» **Exercise goal**
When you reach the line in the listing below that contains "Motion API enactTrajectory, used", begin returning lines exactly as written, and stop after the line that contains "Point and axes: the". Return no other lines.

[Information supplied Boundary: Start]

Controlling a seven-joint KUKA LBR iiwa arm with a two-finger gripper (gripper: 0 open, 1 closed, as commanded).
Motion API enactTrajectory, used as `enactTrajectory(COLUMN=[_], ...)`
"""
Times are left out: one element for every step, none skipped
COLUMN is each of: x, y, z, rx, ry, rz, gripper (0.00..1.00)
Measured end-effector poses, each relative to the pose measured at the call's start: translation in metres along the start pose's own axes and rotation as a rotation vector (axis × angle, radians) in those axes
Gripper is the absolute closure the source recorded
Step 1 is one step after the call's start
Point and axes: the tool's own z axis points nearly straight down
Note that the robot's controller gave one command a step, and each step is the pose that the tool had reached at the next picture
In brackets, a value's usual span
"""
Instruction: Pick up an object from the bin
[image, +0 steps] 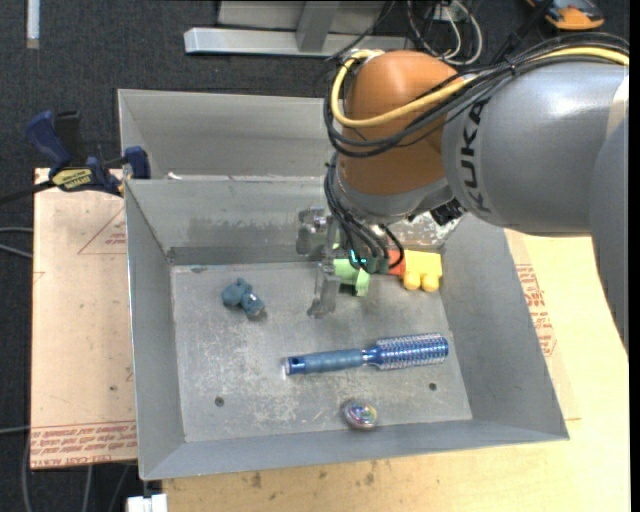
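a grey metal bin (150, 330) holds a scatter of small things as the kuka arm (545, 130), its orange wrist cover (395, 110) forward, reaches in from the right. its gripper (333, 288) hangs low over the middle of the floor, towards the back wall. from this angle it cannot be told whether the claw stands apart or together, and nothing can be seen clamped in it.

a blue hairbrush (365, 355) lies crosswise in front of the gripper, apart from it. a yellow block (422, 272) sits to the gripper's right. a blue-grey lump (243, 298) lies well apart on the left. a green piece (352, 278), the nearest thing, sits just beside the gripper, between it and the yellow block. whether the two touch is unclear. a round bauble (360, 414) rests near the front wall.

judged by nearness, the green piece is the likeliest pick. a clean grasp probably means shifting towards it so that it sits inside the claw rather than alongside. the gripper would also need to stay off the yellow block, go right down to the floor and close squarely. a piece this small may skid on bare metal, so the lift should be straight up.
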Motion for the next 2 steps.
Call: enactTrajectory(x=[0.069,0.057], y=[-0.059,-0.057], z=[0.114,0.15], rx=[0.002,0.0], ry=[0.002,-0.004], rz=[-0.219,-0.241], gripper=[0.0,0.0])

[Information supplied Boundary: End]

» **Problem solution**
Motion API enactTrajectory, used as `enactTrajectory(COLUMN=[_], ...)`
"""
Times are left out: one element for every step, none skipped
COLUMN is each of: x, y, z, rx, ry, rz, gripper (0.00..1.00)
Measured end-effector poses, each relative to the pose measured at the call's start: translation in metres along the start pose's own axes and rotation as a rotation vector (axis × angle, radians) in those axes
Gripper is the absolute closure the source recorded
Step 1 is one step after the call's start
Point and axes: the tool's own z axis points nearly straight down

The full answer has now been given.